Natürlich läuft derartige Pflichterfüllung nicht ohne Gefechte ab und da kann „Tom Clancy‘s Gnadenlos“ wirklich glänzen. Zwar könnte die Action etwas zahlreicher sein, konzentriert sich lediglich auf den Opener, den Überfall auf Kellys Haus, einen Überlebenskampf in einem abgeschossenen Flugzeug und den mehrstufigen Showdown. Dabei erzeugt Sollima intensive Szenen, etwa wenn Kelly in dem sinkenden Flugzeugwrack ohne Sauerstoffflasche nach dringend benötigter Ausrüstung taucht. Der Regisseur fährt einen angenehm bodenständigen Stil, der die Kampfparteien taktisch und realistisch vorgehen lässt: Sie legen Hinterhalte mit Ködern und Scharfschützen, ballern nicht bloß wild drauf los und können Gegenstände aus der Umgebung zu ihrem Vorteil nutzen. Noch dazu sind die Fights und Shoot-Outs von einer realistischen Rohheit, etwa wenn Kelly mit einem Gegner ringt und diesen mit dessen eigenem Gewehrgurt erwürgt. Das hier ist kein Todesballett der Marke „John Wick“, sondern bodenständiger Actionthrill, in dem Praktikabilität über Eleganz geht. Wo gehobelt wird, da fallen Späne, das zeigt vor allem der richtig starke Showdown.
Ebenfalls stark ist Michael B. Jordan („Creed II“) in der Hauptrolle, der den trauernden Ehemann glaubwürdig verkörpert, aber vor allem als kerniger Soldat mit Killerinstinkt und Bad-Ass-Attitüde Punkte sammelt – später kommt eine gewisse Todessehnsucht bei dem Elitekrieger hinzu. Auf Augenhöhe ist Jamie Bell („Donnybrook – Below the Belt“) als undurchsichtiger CIA-Mann mit eigener Agenda, während Guy Pearce („Bloodshot“) und Jodie Turner-Smith („The Last Ship“) weitere Akzente setzen. Leicht fehlbesetzt, aber nur in wenigen Szenen dabei ist Brett Gelman („Die etwas anderen Cops“), dem man den FSB-Mann fürs Grobe nicht so recht abkaufen mag. In einer kleinen Rolle ist Cam Gigandet („Shadow Effect“) zu sehen, der zuletzt eher im B-Sumpf zu finden war.
„Tom Clancy’s Gnadenlos“ erinnert an Werke der jüngeren Vergangenheit wie „21 Bridges“ oder „Spenser Confidential“: Genrekino mit Old-School-Flair, das gelungene Action bietet, davon aber mehr vertragen könnte, sein Genre ordentlich bedient, aber auch nicht mehr als gut gemachte Standardware liefert.

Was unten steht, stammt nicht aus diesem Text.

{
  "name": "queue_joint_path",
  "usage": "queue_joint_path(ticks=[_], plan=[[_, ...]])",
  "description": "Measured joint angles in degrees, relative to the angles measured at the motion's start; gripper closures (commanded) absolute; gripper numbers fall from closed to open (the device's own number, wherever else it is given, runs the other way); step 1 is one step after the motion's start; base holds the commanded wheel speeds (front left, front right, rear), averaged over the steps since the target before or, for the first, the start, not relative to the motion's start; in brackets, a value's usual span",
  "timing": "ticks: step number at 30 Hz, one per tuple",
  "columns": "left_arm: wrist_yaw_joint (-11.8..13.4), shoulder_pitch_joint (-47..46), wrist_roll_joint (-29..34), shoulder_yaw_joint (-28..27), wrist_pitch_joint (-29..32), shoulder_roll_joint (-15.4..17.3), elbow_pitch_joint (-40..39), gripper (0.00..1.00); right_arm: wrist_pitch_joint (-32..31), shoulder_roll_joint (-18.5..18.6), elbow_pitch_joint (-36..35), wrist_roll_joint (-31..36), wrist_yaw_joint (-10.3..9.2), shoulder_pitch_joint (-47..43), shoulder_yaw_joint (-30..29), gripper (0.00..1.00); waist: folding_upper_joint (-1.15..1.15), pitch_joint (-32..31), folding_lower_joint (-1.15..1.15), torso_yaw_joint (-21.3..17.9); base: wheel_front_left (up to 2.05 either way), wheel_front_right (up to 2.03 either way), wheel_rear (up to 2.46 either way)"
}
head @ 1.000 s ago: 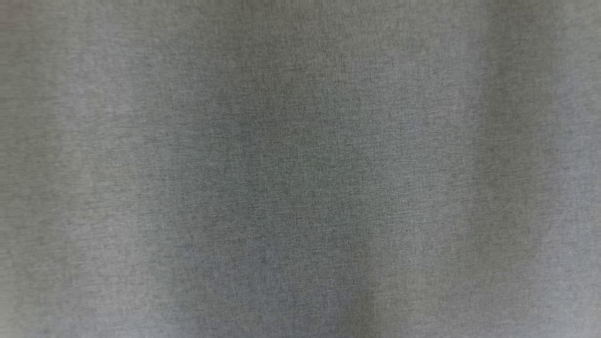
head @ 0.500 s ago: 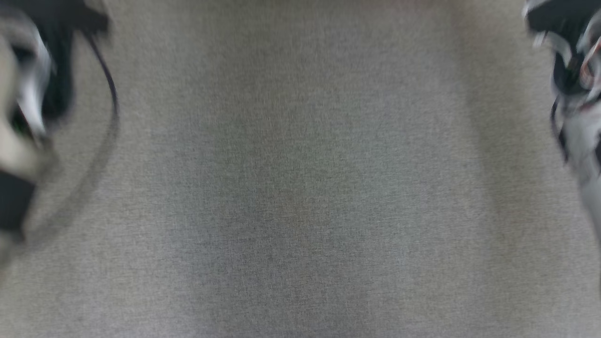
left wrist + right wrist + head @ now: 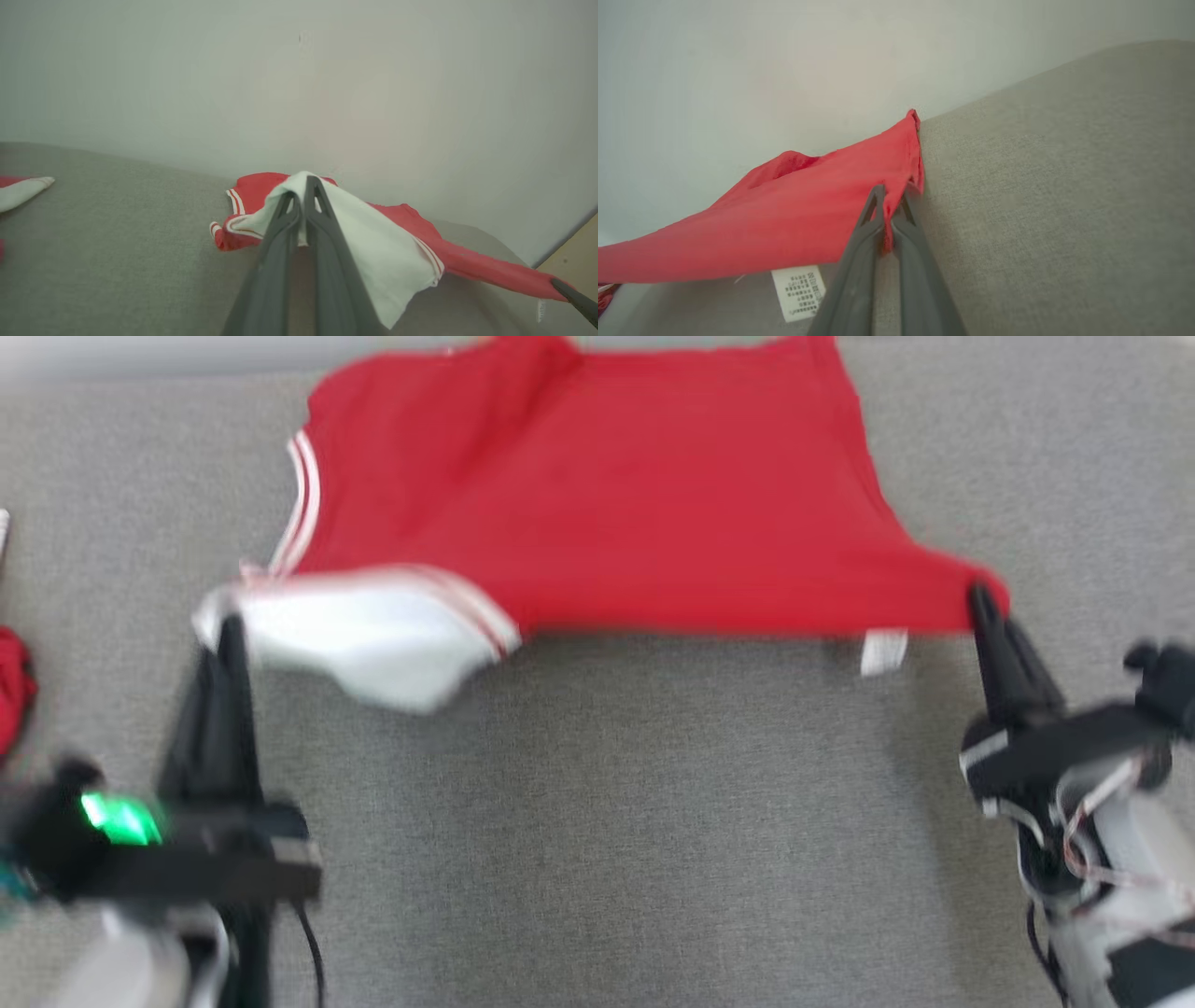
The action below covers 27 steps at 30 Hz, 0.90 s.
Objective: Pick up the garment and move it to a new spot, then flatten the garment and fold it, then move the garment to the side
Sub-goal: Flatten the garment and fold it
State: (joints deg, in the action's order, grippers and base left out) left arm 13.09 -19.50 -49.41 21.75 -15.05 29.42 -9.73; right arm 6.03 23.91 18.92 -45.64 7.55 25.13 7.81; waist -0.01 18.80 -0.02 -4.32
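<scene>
Left claw [image 3: 227, 627] clamped on garment [image 3: 607, 504] corner, right claw [image 3: 979, 595] likewise

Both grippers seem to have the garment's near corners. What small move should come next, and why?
The left gripper is shut on the white-lined corner and the right gripper on the red corner. The garment is stretched taut between them, and its near edge appears lifted off the grey surface. So probably lower both together to lay that edge flat.
</scene>
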Motion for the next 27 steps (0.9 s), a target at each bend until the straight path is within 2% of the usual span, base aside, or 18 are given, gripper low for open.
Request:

Immerhin ist „Tom Clancy’s Gnadenlos“ seinem Titel entsprechend ruppig und düster, bietet das typische Clancy-Flair und ist stark besetzt, aber das Drehbuch von Taylor Sheridan ist leider kaum mehr als okaye Stangenware.
„Tom Clancy’s Gnadenlos“ wird als Amazon Original vermarktet und ist nur dem Streamingdienst Amazon Prime zu finden. Für die ungekürzte Fassung gab es eine Freigabe ab 16 Jahren.